Soil Association conference

Read the latest from our 2011 conference 'Food and the Big Society'...

Forty nine giga tonnes of carbon dioxide per year – sounds quite a lot to me

Rob Haward - 09 February 2011

Rob Haward: Conversion of all of the world’s agricultural land to organic could reduce carbon dioxide equivalent emissions by 49 giga tonnes/year, delaying climate change by 4 to 5 years. The research presented by Urs Niggli at the conference, a professor at one of Europe’s leading research organisations, showed that in a 16 year trial organic farming offered the potential to sequester 2.4 tonnes of CO2e per year more carbon than an equivalent non organic farm.  The benefits were most marked in horticultural holdings but were demonstrable in every farm type.

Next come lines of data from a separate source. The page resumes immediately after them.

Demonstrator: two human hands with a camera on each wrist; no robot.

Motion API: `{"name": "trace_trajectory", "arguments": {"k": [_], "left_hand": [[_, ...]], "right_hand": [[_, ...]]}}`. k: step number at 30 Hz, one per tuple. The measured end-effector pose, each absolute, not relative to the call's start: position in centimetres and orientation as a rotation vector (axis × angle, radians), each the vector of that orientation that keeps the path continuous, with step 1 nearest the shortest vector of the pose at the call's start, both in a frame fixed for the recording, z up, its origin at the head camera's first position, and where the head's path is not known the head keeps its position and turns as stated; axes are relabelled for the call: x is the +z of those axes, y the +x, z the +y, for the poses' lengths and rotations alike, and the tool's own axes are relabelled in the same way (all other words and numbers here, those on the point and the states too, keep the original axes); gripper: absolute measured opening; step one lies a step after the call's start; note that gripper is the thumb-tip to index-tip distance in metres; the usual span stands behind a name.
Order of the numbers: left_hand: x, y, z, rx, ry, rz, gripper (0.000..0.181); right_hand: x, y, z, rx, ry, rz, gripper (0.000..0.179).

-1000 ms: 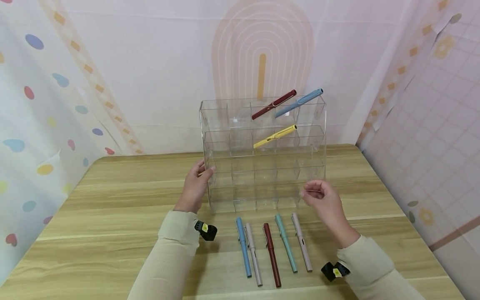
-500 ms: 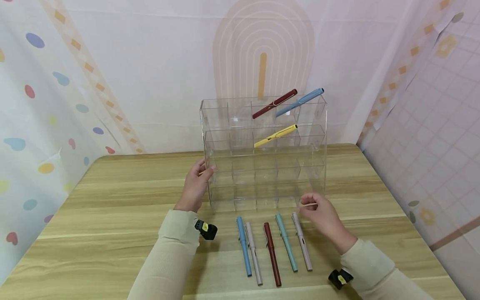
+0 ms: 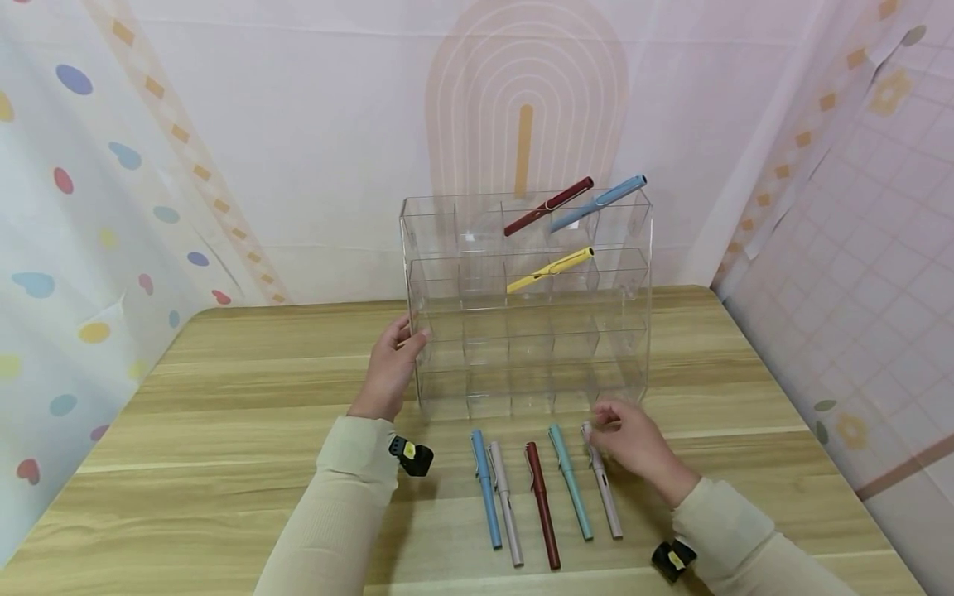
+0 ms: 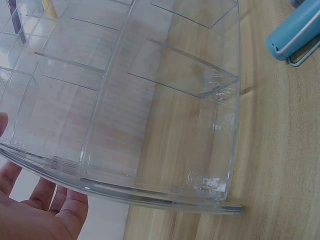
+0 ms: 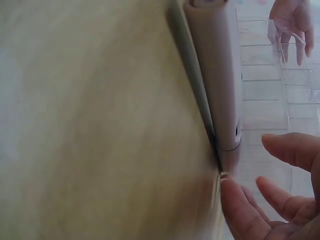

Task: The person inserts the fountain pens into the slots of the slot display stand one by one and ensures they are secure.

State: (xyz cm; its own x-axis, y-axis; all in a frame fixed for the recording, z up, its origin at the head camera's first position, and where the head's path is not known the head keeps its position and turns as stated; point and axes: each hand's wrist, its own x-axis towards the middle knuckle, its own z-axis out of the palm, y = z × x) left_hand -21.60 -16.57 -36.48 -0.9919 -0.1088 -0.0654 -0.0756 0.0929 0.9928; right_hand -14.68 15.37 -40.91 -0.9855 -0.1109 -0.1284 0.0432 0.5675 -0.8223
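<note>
Left fingers (image 4: 74, 210) grip a clear rack (image 3: 531, 334) on the wood-grain table (image 3: 253, 414), right fingers (image 5: 242, 207) apart, patterned cloth (image 3: 335, 149) behind.

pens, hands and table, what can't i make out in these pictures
Head view: part of the cap of the rightmost pink pen, covered by the right hand; whether they touch is unclear.
Left wrist view: the rest of the blue pen, cut off by the right edge.
Left wrist view: most of the thumb of the left hand, cut off by the left edge.
Right wrist view: the grain of the table, smeared by blur.
</note>
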Motion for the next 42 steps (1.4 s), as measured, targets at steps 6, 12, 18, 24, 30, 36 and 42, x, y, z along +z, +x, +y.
{"name": "trace_trajectory", "arguments": {"k": [6, 12, 18, 24, 30, 36, 42], "left_hand": [[-36.6, -21.6, -16.6, -2.088, 0.195, -2.307, 0.049], [-36.6, -21.6, -16.6, -2.081, 0.197, -2.314, 0.049], [-36.5, -21.6, -16.6, -2.084, 0.198, -2.307, 0.050], [-36.5, -21.7, -16.6, -2.092, 0.200, -2.296, 0.050], [-36.4, -21.7, -16.6, -2.065, 0.199, -2.319, 0.050], [-36.5, -21.8, -16.6, -2.086, 0.219, -2.315, 0.049], [-36.7, -21.8, -16.7, -2.102, 0.221, -2.307, 0.050]], "right_hand": [[-41.1, -14.9, 15.3, -1.288, -0.108, 2.662, 0.043], [-41.2, -15.0, 15.2, -1.266, -0.117, 2.656, 0.048], [-41.1, -15.2, 14.8, -1.236, -0.106, 2.640, 0.052], [-41.1, -15.4, 14.5, -1.203, -0.115, 2.649, 0.049], [-40.9, -15.5, 14.4, -1.135, -0.126, 2.677, 0.044], [-40.9, -15.5, 14.3, -1.158, -0.110, 2.639, 0.041], [-41.0, -15.6, 14.6, -1.254, -0.068, 2.565, 0.042]]}}
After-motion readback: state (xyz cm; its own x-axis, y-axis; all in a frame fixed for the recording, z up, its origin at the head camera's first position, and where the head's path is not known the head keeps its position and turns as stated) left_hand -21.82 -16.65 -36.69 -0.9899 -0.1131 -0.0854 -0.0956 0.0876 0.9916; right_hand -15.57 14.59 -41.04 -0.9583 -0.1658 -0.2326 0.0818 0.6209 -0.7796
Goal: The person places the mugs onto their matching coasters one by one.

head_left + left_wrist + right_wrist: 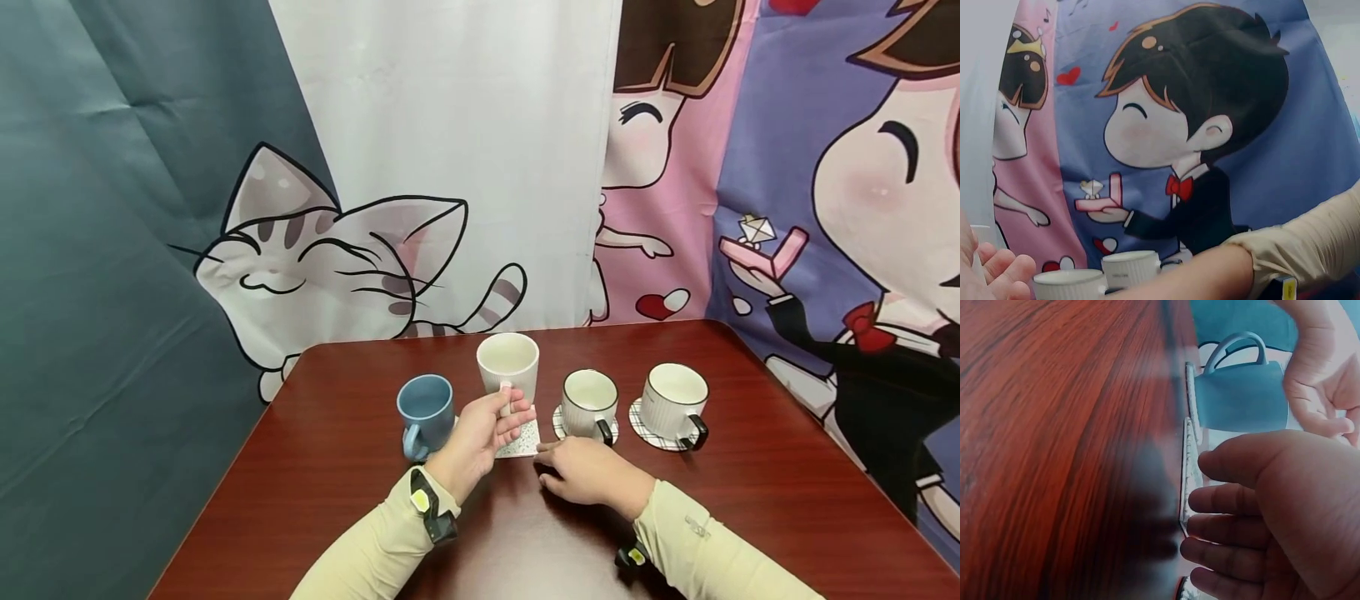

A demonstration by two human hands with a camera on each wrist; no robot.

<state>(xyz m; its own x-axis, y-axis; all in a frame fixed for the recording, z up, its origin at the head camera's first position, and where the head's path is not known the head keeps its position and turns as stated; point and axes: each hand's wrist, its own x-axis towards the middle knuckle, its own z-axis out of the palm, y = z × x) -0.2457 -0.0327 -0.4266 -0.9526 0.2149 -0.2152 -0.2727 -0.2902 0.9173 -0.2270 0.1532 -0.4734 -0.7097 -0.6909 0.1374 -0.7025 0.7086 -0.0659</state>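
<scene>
My left hand (pixel 474 433) pinches the handle of a tall white mug (pixel 508 358) in the head view. The mug is upright, over the back part of a square speckled coaster (pixel 520 442). My right hand (pixel 592 471) is low over the table, its fingertips right at the coaster's near right corner. The right wrist view has the fingers (pixel 1229 528) of that hand reaching out fairly straight beside the coaster's edge (pixel 1190 475). Only some fingers (pixel 1007 272) of the left hand show in the left wrist view, and the held mug is mostly hidden there.
Left of the coaster stands a blue mug (pixel 425 408), with a coaster partly under it. Two white mugs with black handles, a nearer one (pixel 588 400) and one farther right (pixel 673 398), stand on round checked coasters. A printed cloth (pixel 450 125) hangs behind the dark red table (pixel 337 500).
</scene>
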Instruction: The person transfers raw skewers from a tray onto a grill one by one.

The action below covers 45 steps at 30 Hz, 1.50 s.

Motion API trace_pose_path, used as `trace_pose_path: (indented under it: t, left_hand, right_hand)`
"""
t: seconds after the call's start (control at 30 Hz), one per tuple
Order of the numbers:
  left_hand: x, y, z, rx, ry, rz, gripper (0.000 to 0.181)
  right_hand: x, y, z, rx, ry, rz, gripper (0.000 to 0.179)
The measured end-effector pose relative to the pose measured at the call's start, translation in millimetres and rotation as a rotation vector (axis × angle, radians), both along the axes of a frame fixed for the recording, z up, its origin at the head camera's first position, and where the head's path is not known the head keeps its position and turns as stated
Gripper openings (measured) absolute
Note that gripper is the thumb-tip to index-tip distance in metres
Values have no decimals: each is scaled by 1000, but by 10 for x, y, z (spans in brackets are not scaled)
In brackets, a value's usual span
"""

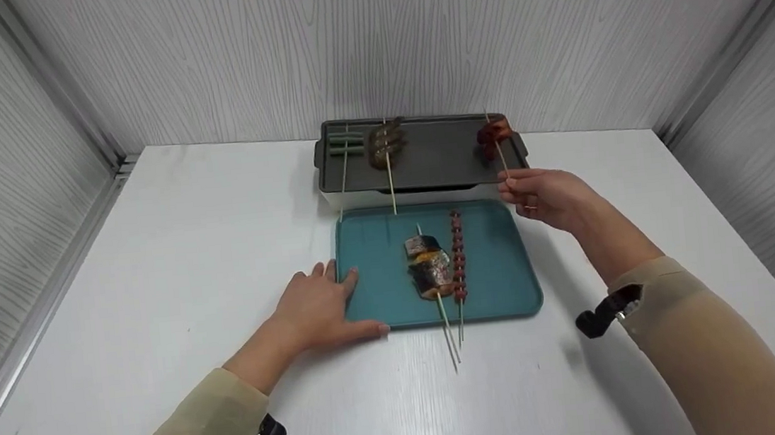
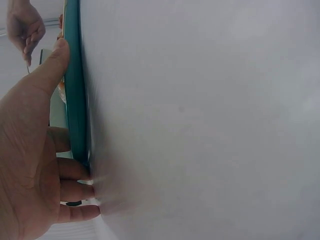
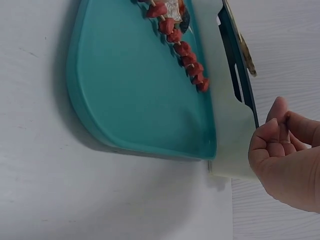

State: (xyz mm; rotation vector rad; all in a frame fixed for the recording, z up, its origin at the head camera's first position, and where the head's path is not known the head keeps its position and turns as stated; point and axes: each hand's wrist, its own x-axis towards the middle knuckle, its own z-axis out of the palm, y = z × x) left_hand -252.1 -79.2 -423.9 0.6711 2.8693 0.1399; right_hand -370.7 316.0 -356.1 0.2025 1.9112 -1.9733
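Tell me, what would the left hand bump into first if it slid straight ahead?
Probably nothing new: the left hand already touches the teal tray at its near left corner. Going on, its fingers would push that tray, with the fish skewer next, though depth is unclear.

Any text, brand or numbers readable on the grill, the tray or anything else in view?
None: no words, numbers or signs show in any view.
Grill: plain dark plate, no label visible.
Tray: plain teal, unmarked.
Skewers, table and walls: no print.
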Motion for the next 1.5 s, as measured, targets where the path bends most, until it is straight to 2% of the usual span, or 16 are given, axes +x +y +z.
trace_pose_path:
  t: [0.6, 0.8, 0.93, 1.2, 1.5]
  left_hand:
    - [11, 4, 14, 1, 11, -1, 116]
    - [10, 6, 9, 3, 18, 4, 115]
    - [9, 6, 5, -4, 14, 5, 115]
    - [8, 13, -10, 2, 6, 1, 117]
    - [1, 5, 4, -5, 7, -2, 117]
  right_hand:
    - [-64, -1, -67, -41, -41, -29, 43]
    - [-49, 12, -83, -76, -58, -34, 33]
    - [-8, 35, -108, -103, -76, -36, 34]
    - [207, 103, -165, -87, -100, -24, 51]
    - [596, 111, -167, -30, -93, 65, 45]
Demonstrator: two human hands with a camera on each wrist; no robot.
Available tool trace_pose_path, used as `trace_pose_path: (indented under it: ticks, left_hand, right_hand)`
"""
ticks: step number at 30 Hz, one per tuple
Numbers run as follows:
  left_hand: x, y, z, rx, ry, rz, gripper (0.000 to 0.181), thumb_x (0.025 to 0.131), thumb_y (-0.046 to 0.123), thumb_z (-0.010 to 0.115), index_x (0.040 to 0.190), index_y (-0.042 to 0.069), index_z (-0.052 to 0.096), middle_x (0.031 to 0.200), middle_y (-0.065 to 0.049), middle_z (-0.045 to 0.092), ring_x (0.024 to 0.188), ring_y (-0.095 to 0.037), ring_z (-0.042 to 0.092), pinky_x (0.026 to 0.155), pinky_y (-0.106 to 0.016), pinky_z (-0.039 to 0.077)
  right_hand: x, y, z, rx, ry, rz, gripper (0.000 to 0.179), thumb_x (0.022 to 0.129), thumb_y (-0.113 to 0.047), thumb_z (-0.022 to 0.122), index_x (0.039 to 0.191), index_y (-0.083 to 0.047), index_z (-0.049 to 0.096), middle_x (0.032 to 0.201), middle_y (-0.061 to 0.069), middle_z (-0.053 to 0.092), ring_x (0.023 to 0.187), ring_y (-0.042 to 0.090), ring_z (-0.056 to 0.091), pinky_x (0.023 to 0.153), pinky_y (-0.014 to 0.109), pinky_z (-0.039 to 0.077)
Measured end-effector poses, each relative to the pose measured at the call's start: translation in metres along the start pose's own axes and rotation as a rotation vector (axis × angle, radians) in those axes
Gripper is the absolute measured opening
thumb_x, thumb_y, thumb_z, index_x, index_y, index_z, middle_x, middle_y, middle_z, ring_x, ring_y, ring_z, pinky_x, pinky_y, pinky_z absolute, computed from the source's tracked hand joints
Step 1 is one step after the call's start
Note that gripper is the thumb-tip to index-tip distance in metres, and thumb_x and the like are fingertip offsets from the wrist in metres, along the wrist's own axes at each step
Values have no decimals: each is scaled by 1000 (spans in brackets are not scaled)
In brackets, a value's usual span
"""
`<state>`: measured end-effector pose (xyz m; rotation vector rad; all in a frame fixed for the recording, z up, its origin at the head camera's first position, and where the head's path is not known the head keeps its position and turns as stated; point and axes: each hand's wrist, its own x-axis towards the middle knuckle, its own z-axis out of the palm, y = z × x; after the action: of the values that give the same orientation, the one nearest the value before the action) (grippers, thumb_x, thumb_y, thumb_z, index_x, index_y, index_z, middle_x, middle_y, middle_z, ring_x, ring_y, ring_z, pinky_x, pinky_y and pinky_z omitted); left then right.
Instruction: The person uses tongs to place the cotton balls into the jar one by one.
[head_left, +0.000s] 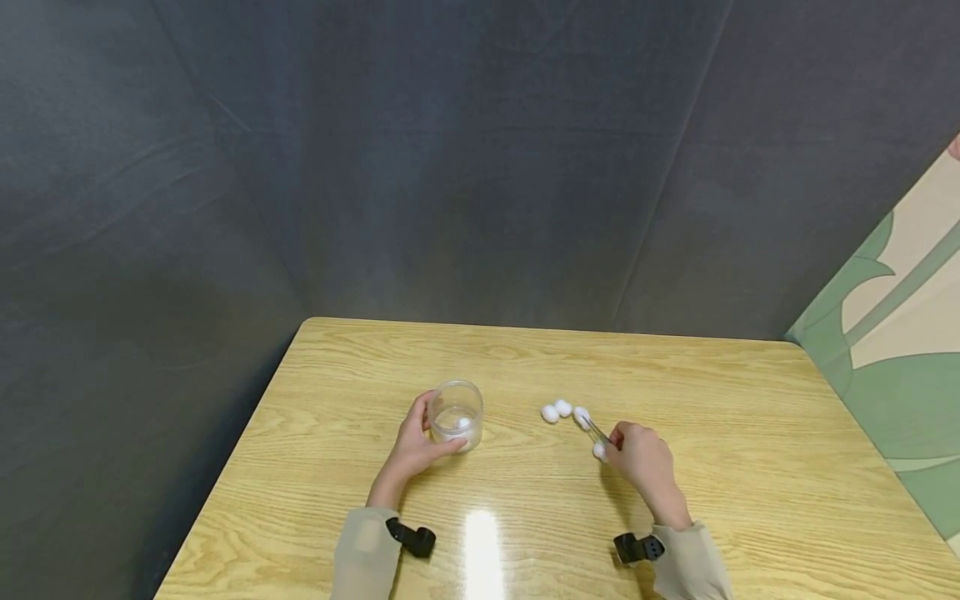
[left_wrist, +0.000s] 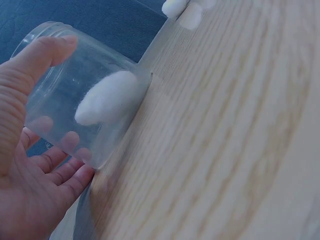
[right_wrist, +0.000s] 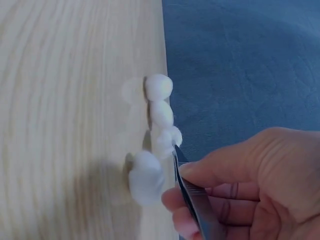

Looked at in the context of the challenges we face does this really matter? Currently organic land only makes up 0.8% of the worlds agricultural land and at current growth rates the world would not become organic for another century. But surely tackling such a big problem will not be achieved by arriving at one solution – if this were the case I suspect we would have found it already. So as a part of the solution this is a really compelling benefit of organic farming – without even thinking about the energy use and nitrous oxide emissions associated with fertiliser and pesticide production that organic farming avoids. Perhaps the question should be how quickly can the worlds farming go organic so that the combined benefit really does make a significant different and quickly.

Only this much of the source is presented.